Exercise materials: Begin
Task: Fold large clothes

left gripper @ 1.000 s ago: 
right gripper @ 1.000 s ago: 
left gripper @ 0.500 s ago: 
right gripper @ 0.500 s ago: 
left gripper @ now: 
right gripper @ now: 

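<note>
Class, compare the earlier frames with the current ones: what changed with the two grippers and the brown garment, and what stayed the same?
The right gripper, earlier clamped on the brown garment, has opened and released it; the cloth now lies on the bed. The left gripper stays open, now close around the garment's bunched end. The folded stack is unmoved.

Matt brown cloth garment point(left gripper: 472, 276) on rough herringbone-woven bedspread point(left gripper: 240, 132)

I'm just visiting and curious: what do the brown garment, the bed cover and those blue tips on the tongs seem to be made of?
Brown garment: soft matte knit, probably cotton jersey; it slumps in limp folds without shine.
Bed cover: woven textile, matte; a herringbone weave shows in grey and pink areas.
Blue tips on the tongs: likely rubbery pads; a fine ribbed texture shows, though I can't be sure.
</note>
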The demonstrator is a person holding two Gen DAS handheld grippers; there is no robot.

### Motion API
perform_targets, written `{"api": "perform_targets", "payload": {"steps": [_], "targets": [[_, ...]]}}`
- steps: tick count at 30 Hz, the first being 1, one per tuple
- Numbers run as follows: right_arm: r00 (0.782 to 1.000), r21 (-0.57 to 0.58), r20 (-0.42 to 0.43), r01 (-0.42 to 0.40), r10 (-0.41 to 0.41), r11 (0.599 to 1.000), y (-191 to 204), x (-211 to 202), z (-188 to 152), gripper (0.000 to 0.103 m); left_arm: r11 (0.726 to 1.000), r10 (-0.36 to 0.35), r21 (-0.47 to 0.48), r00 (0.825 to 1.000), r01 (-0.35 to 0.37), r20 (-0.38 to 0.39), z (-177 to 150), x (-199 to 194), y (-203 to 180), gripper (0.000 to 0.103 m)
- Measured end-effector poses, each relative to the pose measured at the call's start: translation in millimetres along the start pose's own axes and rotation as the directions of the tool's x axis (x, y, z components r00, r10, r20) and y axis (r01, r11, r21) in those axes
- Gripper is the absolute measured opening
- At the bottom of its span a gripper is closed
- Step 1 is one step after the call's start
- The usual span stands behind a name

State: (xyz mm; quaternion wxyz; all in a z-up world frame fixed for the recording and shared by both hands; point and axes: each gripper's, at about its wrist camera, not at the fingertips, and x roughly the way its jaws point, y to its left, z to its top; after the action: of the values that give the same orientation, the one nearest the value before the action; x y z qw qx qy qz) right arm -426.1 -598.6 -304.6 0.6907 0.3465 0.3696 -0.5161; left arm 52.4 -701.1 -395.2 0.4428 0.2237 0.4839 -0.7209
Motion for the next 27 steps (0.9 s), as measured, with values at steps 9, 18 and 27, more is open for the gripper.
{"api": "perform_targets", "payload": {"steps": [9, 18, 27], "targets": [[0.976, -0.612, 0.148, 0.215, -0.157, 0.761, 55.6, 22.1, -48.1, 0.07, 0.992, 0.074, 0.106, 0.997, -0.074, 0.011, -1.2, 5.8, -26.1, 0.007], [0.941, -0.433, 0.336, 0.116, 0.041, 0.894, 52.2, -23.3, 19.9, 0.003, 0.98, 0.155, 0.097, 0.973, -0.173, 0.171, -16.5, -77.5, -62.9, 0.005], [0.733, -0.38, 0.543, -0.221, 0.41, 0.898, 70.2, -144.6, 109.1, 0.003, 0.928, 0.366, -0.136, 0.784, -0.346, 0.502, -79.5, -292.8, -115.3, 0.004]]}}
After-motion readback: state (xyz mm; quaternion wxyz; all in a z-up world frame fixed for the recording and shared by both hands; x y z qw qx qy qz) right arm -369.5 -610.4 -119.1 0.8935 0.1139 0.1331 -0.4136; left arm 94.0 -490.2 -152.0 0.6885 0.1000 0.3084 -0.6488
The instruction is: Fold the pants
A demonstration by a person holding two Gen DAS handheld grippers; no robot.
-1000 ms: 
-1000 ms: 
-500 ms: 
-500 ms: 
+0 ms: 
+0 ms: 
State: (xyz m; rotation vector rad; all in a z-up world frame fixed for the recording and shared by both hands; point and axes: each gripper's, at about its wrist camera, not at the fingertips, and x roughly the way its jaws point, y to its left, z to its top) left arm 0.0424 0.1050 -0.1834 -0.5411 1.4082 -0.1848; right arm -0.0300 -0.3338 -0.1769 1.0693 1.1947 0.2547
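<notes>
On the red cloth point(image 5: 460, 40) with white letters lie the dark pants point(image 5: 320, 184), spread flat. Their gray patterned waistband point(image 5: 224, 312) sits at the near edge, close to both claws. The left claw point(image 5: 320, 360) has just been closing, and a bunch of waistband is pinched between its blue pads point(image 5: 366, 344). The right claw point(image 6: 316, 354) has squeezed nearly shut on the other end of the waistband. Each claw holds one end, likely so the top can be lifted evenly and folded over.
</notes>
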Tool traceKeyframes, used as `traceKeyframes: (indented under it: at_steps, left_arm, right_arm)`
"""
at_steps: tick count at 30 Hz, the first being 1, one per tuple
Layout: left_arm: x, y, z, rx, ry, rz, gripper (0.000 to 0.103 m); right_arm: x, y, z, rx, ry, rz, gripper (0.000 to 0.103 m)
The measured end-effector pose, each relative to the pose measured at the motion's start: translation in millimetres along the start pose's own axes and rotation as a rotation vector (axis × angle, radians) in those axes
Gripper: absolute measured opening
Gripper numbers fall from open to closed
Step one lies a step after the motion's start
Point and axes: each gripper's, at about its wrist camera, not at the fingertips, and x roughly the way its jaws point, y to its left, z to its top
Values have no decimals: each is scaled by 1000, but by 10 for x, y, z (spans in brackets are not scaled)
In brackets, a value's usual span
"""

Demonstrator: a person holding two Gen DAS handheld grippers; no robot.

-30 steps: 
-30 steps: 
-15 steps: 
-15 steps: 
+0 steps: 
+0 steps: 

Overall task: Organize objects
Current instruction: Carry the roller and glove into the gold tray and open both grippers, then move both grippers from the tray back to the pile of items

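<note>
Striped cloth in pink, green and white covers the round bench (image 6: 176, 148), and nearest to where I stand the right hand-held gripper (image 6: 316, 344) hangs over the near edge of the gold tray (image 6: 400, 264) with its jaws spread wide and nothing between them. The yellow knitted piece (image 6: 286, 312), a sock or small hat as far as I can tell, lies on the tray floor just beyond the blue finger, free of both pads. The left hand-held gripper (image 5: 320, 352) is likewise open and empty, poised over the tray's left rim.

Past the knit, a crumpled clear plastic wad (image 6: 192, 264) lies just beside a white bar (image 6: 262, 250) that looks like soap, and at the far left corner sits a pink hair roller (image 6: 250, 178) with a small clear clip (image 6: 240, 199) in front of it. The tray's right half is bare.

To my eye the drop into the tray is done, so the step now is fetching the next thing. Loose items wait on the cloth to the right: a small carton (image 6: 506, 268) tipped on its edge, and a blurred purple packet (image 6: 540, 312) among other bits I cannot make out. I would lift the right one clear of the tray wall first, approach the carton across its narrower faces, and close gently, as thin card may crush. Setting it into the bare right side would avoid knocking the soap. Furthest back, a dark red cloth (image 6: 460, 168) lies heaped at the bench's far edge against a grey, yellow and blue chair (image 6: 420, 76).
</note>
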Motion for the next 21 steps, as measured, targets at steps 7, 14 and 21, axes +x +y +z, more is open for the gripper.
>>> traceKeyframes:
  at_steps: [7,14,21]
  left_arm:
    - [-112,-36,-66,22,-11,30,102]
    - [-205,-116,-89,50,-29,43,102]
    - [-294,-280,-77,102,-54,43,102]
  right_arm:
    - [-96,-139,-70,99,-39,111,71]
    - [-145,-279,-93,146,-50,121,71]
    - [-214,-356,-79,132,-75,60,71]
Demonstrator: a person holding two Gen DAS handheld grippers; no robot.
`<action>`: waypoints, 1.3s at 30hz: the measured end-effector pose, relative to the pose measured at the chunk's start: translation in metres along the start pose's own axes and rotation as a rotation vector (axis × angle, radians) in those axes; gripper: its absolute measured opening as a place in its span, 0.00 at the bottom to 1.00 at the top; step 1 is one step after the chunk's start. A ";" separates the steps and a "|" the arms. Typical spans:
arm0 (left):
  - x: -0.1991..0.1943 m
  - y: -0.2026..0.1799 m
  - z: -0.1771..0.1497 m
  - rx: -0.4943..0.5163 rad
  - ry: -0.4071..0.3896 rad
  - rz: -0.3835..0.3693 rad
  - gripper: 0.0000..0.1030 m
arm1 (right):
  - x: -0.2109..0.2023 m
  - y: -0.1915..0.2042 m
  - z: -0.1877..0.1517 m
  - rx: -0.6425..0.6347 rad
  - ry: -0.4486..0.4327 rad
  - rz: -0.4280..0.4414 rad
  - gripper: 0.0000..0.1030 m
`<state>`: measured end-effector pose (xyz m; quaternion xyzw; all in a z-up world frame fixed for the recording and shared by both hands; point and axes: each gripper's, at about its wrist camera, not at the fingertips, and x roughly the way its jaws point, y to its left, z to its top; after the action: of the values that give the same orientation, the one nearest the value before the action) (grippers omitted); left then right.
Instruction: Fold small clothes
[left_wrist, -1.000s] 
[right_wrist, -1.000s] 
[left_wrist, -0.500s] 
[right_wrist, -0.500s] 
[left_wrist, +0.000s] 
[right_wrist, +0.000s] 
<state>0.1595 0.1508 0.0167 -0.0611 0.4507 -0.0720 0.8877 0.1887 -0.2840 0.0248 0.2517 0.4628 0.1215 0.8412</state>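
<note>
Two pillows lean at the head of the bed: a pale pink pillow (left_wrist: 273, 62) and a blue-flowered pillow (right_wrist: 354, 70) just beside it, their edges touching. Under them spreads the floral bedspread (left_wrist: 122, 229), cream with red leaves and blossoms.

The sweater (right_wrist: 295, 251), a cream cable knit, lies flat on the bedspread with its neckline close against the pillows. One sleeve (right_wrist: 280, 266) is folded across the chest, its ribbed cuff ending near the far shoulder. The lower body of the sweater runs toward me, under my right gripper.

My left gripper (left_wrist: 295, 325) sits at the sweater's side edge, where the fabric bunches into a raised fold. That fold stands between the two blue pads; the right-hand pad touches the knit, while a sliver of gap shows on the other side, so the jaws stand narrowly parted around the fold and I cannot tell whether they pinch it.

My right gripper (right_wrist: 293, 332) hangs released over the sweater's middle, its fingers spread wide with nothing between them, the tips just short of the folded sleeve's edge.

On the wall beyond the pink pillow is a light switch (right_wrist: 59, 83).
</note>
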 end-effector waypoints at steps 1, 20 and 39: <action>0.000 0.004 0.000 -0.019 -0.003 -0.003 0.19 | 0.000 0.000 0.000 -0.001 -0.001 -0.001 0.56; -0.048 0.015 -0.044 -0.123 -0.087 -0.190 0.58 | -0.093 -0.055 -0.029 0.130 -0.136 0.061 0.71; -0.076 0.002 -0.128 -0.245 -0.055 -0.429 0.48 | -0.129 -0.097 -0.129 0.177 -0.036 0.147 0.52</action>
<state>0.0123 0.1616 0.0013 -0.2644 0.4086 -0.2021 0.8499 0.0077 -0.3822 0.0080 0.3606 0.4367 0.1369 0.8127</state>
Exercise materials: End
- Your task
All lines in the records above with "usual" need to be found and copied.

- Task result
- The usual span stands behind a name
In brackets, a value's usual span

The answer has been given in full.